Karena itu, teguran ke suami harus fokus bahwa ia harus menjadi kepala keluarga yang sebenarnya. Keputusan dan kebijakannya tentang keluarga adalah murni darinya, bukan kemauan ibunya.
Langkah berikutnya, setelah suami setuju ia keliru, “memisahkan” dengan cara yang baik antara suami dengan ibunya. Tentu bukan berarti memutus hubungan baik. Tapi, menjelaskan ke ibu bahwa anaknya sudah bisa mandiri.
Boleh jadi, penjelasan saja belum cukup, tapi perlu pengkondisian agar komunikasi dengan ibu bisa dilakukan melalui menantu. Bukan antara suami dengan ibunya. Meski tetap satu rumah, ibu nantinya akan terkondisikan lebih akrab dengan menantunya daripada dengan putera tunggalnya.
Teguran Bisa Lewat Orang Lain
Ada jenis teguran yang riskan untuk disampaikan langsung. Bisa karena jenis kesalahannya, bisa juga karena tidak imbang antara skill komunikasi suami dengan istri.
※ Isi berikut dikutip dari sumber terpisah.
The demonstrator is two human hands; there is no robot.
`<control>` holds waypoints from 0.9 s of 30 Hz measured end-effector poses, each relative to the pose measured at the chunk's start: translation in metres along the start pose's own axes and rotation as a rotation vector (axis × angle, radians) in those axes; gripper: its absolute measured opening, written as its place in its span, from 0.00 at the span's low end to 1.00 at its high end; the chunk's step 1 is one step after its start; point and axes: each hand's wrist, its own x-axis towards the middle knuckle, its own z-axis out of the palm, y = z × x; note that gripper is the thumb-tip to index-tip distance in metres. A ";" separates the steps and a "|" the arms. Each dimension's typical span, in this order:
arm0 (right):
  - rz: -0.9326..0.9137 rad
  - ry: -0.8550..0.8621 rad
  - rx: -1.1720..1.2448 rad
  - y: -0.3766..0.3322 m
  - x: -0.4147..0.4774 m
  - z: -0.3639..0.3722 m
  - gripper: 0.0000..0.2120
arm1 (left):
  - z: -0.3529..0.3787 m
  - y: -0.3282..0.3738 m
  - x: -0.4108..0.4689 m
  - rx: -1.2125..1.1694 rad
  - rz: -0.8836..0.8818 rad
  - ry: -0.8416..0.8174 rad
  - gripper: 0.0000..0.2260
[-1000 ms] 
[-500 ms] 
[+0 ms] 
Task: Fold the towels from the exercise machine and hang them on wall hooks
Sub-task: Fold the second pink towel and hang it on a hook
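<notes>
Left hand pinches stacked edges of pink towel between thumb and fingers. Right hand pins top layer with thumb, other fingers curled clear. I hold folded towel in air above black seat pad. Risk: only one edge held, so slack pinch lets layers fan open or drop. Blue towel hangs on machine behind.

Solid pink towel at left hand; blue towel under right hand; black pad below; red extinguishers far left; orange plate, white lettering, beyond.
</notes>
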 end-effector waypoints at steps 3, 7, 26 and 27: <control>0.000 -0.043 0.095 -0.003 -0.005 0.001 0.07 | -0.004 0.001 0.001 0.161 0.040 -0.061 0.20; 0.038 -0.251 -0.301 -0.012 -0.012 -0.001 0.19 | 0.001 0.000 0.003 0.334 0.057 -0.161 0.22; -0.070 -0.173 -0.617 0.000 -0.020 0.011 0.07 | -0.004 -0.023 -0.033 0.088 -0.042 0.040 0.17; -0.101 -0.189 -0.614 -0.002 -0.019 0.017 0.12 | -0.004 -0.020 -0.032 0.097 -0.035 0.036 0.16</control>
Artinya, salah satu pihak merasa tidak mampu berargumentasi langsung, dan yakin pasti kalah.
Misalnya, menegur suami yang seorang ustaz tapi masih suka larak-lirik. Atau, menegur istri yang ustazah atau aktivis dakwah tapi masih suka terpesona dengan sosok pria lain.
Kalau suami istri ini memiliki kemampuan yang imbang dari segi ilmu, mungkin teguran bisa langsung. Tapi jika tidak, ia butuh orang lain yang memiliki kemampuan yang lebih agar dalil dan hujahnya bisa diterima.
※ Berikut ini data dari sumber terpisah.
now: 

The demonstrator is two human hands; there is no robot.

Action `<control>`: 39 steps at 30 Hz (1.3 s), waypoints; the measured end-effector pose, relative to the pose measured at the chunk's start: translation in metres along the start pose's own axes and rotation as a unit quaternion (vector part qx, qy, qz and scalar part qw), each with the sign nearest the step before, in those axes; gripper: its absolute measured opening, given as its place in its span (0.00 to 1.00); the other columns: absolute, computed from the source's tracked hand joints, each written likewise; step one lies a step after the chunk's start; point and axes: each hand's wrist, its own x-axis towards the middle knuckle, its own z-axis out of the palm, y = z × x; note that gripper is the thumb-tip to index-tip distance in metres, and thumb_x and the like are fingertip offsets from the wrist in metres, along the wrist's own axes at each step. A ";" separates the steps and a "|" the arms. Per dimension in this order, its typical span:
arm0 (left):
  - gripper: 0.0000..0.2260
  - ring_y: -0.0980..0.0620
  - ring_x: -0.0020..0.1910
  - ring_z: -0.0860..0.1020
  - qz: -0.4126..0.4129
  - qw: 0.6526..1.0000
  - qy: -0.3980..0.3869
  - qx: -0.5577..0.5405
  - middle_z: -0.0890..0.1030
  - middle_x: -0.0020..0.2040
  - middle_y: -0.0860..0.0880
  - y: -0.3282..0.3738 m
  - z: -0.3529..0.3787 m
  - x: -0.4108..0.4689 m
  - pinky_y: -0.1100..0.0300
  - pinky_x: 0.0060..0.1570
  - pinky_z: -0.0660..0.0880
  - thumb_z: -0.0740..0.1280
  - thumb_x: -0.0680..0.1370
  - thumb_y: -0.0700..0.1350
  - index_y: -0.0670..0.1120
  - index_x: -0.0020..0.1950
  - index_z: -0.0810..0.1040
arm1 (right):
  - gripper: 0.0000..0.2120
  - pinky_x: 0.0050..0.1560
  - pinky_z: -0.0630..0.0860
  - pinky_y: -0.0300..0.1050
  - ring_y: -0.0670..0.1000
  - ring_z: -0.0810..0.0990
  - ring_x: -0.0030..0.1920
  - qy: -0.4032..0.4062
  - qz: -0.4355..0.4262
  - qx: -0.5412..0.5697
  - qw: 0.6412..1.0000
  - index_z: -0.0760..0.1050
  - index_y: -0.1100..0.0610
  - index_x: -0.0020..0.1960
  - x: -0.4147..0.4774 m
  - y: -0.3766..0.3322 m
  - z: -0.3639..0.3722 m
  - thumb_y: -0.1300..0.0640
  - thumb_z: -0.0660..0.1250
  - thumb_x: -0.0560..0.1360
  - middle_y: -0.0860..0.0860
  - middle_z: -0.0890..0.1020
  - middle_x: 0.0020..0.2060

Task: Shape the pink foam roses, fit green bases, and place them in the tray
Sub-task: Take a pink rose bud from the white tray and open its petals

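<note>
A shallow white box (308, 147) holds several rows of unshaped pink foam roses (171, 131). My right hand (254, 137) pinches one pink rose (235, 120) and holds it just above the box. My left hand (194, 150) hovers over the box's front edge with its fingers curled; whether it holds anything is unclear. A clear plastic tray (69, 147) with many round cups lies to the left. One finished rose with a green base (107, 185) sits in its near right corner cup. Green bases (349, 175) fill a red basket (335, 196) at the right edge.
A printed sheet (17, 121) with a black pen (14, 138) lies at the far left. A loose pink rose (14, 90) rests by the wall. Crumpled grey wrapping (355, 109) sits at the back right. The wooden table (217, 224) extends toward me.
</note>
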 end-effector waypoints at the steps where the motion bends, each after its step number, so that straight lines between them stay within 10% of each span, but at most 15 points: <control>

Catatan dalam hal ini, harus berhati-hati memilih orang lain yang dimintai bantuan. Selain karena menjaga tidak tersebarnya aib, sosok orang lain juga harus dikenal akrab oleh yang akan ditegur. Bisa ustaz atau gurunya, paman, bibi, kakak, dan sejenisnya. [Mh/bersambung]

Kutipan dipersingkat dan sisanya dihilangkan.